■ WORK TASK: Below are records; reproduce exactly the lines from the one that has "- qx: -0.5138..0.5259" through the one that has "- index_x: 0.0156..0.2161", ends included, and nothing more.

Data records
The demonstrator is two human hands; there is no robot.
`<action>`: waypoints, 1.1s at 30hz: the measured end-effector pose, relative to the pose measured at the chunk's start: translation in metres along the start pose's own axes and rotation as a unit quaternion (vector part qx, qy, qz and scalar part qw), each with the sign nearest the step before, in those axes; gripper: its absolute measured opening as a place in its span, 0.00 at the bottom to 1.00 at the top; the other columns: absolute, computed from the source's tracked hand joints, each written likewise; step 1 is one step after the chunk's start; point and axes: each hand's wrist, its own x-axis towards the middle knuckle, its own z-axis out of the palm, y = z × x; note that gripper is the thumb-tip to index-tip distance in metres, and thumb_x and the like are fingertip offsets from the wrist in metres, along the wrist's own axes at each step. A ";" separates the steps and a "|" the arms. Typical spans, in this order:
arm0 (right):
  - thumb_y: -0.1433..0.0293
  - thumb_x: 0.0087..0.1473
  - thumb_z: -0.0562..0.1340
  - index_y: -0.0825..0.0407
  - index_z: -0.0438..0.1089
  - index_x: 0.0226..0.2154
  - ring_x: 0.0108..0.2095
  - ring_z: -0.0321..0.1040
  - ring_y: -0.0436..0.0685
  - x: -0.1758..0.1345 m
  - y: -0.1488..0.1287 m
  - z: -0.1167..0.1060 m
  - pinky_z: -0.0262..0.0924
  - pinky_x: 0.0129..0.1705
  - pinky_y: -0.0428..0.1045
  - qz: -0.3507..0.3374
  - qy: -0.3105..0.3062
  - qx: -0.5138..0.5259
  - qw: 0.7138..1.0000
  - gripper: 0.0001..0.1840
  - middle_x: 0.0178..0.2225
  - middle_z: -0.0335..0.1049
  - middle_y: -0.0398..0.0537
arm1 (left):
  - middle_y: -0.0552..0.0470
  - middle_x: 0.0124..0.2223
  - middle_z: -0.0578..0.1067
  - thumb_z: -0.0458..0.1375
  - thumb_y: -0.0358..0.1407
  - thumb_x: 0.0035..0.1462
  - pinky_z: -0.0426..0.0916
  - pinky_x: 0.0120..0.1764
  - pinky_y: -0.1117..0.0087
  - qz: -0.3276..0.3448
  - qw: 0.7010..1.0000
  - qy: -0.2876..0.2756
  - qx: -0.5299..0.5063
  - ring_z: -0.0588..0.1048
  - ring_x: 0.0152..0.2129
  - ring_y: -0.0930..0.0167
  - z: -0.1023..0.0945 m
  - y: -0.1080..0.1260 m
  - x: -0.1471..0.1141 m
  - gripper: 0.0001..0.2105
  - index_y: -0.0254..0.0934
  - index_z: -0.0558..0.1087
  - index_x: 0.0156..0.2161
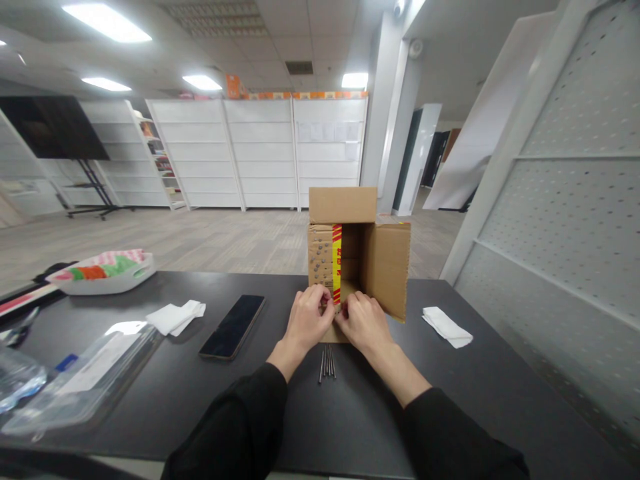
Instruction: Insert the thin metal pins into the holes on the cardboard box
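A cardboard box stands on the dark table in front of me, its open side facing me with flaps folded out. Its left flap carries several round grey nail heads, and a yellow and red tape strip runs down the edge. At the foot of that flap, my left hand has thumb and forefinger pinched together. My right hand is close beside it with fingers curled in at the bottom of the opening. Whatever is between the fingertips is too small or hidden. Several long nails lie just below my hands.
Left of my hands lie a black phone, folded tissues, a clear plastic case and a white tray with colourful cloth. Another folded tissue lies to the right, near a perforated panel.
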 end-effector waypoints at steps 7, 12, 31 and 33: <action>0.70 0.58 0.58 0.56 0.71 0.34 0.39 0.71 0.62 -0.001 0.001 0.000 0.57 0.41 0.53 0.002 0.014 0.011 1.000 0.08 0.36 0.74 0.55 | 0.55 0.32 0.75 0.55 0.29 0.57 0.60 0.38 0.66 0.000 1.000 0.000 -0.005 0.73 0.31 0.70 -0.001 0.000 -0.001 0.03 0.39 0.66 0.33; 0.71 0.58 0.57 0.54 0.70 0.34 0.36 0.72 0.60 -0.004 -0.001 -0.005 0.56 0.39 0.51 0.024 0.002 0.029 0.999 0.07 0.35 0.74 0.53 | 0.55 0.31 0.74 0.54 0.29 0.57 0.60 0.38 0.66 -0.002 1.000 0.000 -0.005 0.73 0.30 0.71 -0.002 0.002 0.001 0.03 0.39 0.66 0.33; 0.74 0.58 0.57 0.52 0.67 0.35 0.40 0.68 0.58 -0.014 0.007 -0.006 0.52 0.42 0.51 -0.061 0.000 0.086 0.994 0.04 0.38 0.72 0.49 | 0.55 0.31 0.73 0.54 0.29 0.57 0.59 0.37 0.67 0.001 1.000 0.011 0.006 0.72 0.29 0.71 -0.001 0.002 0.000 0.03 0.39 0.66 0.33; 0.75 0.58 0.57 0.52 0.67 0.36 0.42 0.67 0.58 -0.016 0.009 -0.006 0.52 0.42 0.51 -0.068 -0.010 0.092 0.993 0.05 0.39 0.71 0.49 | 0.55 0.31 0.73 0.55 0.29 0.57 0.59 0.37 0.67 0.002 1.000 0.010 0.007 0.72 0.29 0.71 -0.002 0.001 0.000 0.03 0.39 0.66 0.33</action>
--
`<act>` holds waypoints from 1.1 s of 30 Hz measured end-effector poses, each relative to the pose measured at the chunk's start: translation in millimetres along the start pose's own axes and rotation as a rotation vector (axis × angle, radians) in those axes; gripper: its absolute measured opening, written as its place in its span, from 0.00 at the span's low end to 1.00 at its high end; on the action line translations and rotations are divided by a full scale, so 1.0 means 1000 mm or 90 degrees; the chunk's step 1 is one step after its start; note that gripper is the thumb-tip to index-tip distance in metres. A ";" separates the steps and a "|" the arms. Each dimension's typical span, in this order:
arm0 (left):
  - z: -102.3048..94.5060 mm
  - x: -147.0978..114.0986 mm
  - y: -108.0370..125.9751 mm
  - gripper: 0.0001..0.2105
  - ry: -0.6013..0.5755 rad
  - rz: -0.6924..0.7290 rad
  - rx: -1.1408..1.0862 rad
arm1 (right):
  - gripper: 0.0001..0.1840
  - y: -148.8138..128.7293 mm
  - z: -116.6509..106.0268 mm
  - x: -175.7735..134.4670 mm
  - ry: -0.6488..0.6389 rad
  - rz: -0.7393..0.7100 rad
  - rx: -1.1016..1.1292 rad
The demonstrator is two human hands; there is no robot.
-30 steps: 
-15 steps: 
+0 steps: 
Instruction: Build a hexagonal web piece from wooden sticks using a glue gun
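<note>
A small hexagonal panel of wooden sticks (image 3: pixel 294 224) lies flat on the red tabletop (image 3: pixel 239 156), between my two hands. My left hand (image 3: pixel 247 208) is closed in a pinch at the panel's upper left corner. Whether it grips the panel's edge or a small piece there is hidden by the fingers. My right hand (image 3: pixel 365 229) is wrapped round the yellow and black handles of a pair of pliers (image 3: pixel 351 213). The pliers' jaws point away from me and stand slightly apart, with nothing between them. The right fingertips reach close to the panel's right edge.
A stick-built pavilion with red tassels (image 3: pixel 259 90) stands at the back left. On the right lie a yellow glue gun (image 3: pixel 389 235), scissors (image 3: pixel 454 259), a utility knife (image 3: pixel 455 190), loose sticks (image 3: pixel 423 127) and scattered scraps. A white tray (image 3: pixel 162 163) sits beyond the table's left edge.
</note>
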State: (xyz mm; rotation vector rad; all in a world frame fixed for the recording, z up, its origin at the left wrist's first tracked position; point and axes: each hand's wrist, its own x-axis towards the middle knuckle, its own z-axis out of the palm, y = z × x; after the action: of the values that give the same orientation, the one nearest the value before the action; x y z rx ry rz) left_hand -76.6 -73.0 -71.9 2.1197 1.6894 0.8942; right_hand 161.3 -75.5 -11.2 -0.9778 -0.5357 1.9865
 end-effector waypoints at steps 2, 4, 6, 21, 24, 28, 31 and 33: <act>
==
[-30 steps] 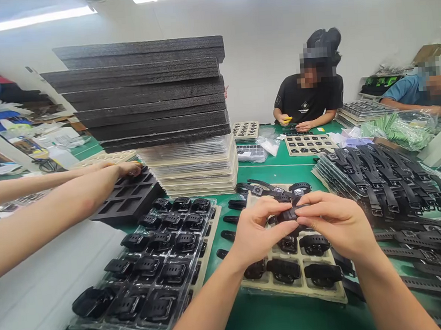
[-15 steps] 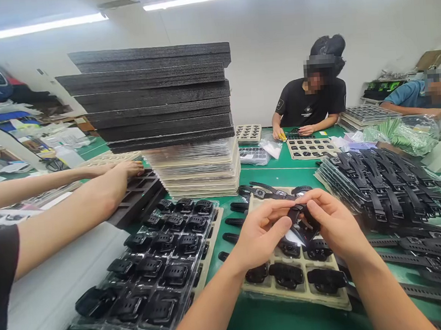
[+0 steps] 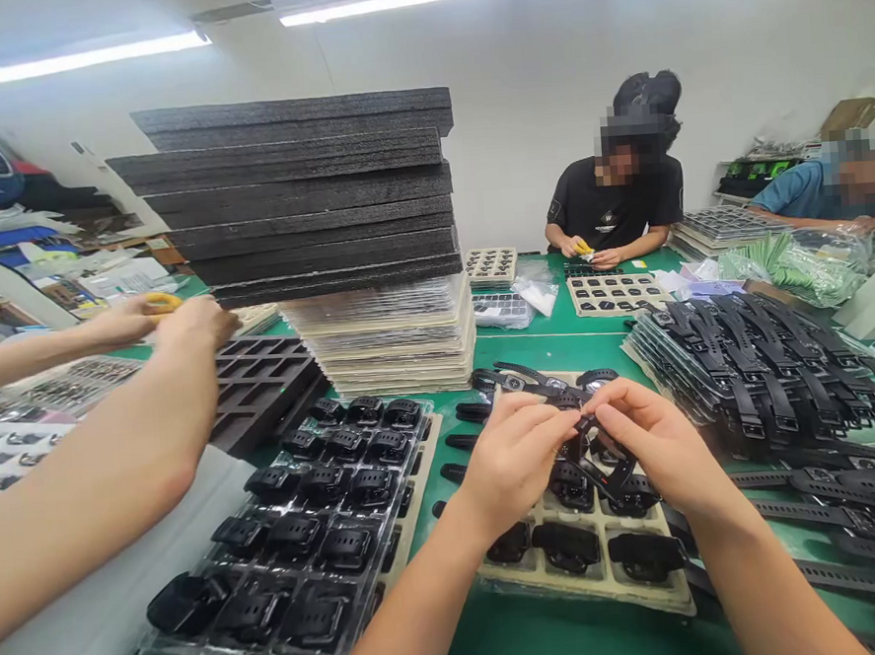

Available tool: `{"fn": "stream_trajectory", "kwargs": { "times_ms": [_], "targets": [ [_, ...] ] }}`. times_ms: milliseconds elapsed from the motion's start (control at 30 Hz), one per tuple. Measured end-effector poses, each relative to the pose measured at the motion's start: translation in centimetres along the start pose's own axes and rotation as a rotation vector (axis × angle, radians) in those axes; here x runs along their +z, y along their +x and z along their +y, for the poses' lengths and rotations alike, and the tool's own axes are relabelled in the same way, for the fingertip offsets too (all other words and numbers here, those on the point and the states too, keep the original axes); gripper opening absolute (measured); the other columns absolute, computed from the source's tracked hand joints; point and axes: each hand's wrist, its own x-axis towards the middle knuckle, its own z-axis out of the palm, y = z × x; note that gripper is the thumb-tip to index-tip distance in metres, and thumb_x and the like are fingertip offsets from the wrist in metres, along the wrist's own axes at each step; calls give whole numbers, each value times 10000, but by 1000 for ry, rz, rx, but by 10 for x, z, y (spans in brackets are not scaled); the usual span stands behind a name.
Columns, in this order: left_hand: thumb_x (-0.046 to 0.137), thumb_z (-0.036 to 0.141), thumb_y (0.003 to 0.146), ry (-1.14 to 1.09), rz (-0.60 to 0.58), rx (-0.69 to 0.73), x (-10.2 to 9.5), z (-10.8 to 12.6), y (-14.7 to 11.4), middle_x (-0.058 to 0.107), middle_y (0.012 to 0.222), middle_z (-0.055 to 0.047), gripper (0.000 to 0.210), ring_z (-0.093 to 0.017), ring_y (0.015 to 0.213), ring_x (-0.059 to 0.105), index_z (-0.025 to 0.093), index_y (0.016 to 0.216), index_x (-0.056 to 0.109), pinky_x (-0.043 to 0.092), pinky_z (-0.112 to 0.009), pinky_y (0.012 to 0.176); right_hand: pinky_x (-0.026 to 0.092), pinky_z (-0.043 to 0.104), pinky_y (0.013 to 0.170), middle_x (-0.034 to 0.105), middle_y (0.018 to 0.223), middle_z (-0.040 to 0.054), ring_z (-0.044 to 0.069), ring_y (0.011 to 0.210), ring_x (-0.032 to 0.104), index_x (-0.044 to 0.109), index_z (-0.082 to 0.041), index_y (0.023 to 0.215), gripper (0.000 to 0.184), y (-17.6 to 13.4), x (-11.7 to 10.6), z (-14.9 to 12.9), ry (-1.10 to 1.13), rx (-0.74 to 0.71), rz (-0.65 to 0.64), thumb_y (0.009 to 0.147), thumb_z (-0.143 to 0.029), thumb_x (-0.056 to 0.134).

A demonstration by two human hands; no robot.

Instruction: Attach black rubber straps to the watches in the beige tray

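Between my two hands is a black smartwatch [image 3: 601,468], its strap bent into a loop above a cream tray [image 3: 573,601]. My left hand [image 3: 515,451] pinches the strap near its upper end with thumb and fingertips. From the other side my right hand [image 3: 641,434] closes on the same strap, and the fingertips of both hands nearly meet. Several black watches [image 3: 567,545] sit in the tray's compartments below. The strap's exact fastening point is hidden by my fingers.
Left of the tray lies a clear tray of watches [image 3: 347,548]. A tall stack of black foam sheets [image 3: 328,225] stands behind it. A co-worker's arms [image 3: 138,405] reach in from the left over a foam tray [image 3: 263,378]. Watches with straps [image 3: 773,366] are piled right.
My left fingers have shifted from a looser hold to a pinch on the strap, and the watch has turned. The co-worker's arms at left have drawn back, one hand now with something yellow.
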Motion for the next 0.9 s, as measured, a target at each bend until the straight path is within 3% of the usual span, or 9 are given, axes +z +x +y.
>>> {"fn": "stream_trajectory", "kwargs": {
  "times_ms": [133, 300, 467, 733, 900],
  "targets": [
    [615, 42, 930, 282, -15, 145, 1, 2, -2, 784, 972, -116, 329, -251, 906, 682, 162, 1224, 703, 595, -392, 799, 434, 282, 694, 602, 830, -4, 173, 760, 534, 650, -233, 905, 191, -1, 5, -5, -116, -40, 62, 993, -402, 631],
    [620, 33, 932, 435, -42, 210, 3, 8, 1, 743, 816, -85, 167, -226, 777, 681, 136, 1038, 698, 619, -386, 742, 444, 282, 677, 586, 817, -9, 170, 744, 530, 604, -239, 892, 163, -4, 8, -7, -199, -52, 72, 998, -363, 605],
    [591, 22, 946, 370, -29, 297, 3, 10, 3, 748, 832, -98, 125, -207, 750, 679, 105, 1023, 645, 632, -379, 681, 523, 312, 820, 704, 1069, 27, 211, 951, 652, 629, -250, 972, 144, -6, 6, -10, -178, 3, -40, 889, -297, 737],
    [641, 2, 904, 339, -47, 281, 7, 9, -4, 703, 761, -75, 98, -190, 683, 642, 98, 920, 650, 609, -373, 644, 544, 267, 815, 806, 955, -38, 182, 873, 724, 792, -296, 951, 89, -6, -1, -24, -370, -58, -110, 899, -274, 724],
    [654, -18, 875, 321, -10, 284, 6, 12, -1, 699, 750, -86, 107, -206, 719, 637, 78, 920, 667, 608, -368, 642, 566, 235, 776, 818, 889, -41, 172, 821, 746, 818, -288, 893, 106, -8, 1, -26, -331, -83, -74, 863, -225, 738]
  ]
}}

■ THE COMPLETED TASK:
  - qx: -0.5138..0.5259
  - qw: 0.7138..1.0000
  - gripper: 0.0001..0.1840
  - middle_x: 0.0178..0.2225
  - middle_z: -0.0335..0.1049
  - middle_y: -0.0398..0.0537
arm1 (left):
  - middle_y: -0.0552..0.0470
  - middle_x: 0.0124..0.2223
  - middle_z: -0.0578..0.1067
  - thumb_z: -0.0458..0.1375
  - thumb_y: -0.0358..0.1407
  - thumb_x: 0.0035..0.1462
  - pinky_z: -0.0426..0.0916
  - pinky_x: 0.0120..0.1764
  - pinky_y: -0.1117..0.0087
  - qz: -0.3276..0.3448
  - qw: 0.7010..1.0000
  - qy: -0.2876..0.2756
  - qx: -0.5299..0.5063
  - ring_z: -0.0588..0.1048
  - ring_x: 0.0152..0.2129
  - ring_y: -0.0930..0.0167
  - z: -0.1023..0.0945 m
  - y: -0.1080..0.1260 m
  - x: -0.1471..0.1141 m
  - gripper: 0.0001..0.2105
  - index_y: -0.0254..0.0934
  - index_z: -0.0558..0.1087
  - index_x: 0.0156..0.2161

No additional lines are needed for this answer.